▸ **What needs to be done**
Show every line of the records below that contains the word "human".

(Items listed in a dataset)
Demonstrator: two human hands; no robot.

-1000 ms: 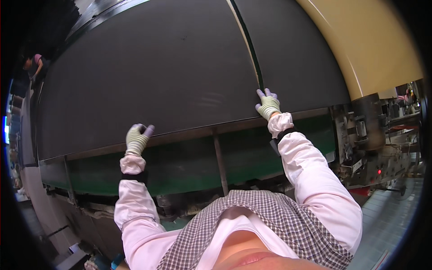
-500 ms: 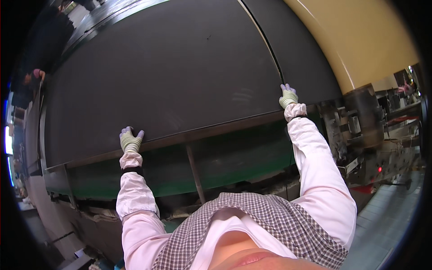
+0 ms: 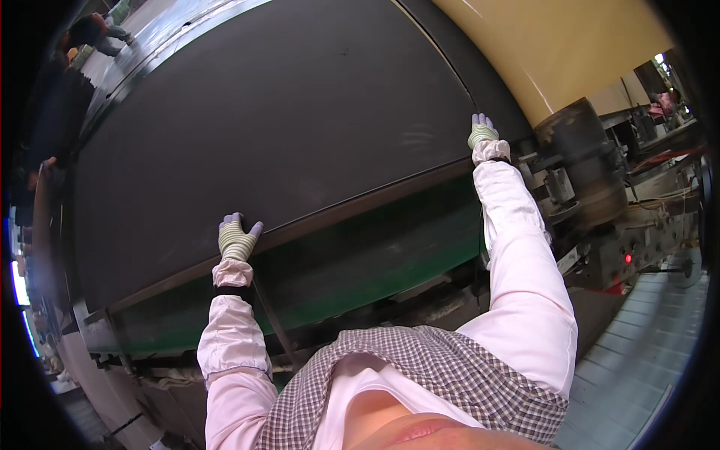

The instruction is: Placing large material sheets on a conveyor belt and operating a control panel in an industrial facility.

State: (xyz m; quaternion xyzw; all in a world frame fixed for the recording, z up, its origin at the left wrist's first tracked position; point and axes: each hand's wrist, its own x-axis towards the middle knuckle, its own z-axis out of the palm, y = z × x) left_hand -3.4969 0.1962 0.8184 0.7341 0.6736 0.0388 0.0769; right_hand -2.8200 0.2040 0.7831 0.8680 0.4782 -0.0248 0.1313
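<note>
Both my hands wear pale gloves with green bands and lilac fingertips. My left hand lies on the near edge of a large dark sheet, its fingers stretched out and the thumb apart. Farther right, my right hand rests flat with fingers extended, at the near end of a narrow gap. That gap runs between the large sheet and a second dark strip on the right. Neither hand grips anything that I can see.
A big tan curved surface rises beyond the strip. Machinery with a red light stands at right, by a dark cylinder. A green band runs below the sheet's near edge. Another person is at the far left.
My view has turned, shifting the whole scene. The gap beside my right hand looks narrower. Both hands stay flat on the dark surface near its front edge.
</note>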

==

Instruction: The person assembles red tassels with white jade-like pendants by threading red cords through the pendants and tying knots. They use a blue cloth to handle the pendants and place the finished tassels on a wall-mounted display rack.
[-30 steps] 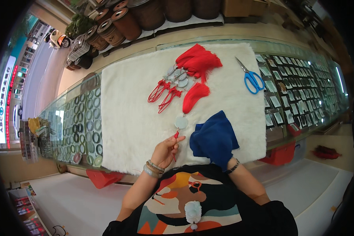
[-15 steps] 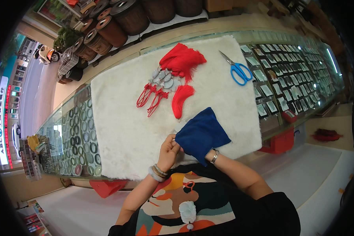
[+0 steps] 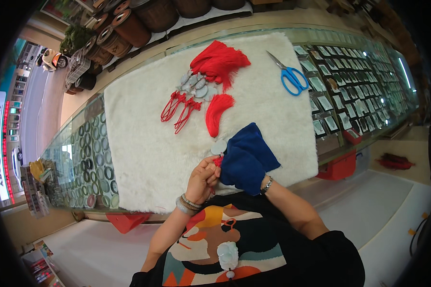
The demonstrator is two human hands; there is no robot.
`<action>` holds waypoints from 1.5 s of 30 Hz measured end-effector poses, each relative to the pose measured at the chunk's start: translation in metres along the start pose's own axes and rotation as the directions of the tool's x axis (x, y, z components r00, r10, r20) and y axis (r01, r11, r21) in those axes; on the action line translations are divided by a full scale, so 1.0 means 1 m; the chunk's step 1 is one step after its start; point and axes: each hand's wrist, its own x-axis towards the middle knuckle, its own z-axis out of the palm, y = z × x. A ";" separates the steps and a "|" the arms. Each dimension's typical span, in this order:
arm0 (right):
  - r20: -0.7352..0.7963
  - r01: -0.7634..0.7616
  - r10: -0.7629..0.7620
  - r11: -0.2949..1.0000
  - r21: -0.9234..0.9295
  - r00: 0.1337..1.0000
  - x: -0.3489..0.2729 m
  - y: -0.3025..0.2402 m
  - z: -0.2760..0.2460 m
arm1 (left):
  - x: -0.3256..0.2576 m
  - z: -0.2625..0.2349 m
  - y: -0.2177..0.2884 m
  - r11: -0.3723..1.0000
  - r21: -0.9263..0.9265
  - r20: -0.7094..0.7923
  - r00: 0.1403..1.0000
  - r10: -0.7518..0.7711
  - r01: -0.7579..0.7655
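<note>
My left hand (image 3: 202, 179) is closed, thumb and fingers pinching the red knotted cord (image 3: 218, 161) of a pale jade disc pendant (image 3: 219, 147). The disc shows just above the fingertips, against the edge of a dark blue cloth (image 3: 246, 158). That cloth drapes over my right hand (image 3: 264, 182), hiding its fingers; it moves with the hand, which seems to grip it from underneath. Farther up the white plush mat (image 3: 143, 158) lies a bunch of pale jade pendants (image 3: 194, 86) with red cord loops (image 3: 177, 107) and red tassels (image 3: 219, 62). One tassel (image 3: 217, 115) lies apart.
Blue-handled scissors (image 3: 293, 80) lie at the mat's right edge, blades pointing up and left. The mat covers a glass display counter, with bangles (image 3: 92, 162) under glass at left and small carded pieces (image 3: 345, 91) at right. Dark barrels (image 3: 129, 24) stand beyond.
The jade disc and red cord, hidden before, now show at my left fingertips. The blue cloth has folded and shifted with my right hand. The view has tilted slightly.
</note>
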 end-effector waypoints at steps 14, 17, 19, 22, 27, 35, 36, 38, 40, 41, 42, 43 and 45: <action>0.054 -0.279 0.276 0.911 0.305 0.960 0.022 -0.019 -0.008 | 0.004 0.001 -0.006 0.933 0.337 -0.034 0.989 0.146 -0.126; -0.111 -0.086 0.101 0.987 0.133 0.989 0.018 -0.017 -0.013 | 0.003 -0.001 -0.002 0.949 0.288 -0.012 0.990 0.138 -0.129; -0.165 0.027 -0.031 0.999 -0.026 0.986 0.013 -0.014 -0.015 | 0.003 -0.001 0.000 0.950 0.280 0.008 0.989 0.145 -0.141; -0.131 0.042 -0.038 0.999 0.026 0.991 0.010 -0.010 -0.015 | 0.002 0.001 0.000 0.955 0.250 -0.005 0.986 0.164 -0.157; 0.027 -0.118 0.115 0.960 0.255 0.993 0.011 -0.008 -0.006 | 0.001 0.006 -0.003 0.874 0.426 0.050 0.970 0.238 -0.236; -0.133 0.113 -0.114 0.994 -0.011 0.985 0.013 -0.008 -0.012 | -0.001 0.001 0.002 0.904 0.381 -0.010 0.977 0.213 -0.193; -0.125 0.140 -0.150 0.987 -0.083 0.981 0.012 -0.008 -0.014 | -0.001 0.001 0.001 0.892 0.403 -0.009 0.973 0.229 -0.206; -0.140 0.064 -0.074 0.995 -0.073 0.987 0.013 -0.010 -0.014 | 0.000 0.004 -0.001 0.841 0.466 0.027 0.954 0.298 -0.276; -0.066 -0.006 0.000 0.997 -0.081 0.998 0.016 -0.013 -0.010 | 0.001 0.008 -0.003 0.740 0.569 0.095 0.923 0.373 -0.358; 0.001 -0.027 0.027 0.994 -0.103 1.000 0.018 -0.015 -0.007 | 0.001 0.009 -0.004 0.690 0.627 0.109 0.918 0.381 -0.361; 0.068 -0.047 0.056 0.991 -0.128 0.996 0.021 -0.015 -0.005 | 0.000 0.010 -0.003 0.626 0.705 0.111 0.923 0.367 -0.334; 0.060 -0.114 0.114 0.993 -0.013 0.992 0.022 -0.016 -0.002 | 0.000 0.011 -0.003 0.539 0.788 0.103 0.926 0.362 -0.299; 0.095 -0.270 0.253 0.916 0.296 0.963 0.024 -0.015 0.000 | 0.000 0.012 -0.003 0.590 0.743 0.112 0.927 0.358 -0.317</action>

▸ **Task result**
Demonstrator: two human hands; no robot.
The demonstrator is two human hands; there is no robot.

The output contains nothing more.